What appears from the first line of the data below through the line containing "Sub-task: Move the", both included, should be copied exactly, and nothing else.

**** Provided material ****

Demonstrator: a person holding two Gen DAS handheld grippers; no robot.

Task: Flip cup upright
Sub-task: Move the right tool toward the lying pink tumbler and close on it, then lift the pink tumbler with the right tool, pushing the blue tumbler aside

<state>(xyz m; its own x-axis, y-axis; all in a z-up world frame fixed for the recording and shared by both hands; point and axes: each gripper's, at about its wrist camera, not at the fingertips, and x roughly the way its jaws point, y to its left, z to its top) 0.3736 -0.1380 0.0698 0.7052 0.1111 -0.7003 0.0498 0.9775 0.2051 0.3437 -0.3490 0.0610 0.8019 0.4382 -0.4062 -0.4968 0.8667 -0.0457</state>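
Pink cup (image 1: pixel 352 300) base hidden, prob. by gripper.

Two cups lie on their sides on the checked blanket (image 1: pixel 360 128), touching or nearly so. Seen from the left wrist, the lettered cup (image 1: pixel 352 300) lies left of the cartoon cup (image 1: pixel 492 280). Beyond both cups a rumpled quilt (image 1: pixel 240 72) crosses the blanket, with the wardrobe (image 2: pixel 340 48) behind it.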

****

- Task result
Demonstrator: a person holding two Gen DAS handheld grippers; no robot.

Task: Flip cup upright
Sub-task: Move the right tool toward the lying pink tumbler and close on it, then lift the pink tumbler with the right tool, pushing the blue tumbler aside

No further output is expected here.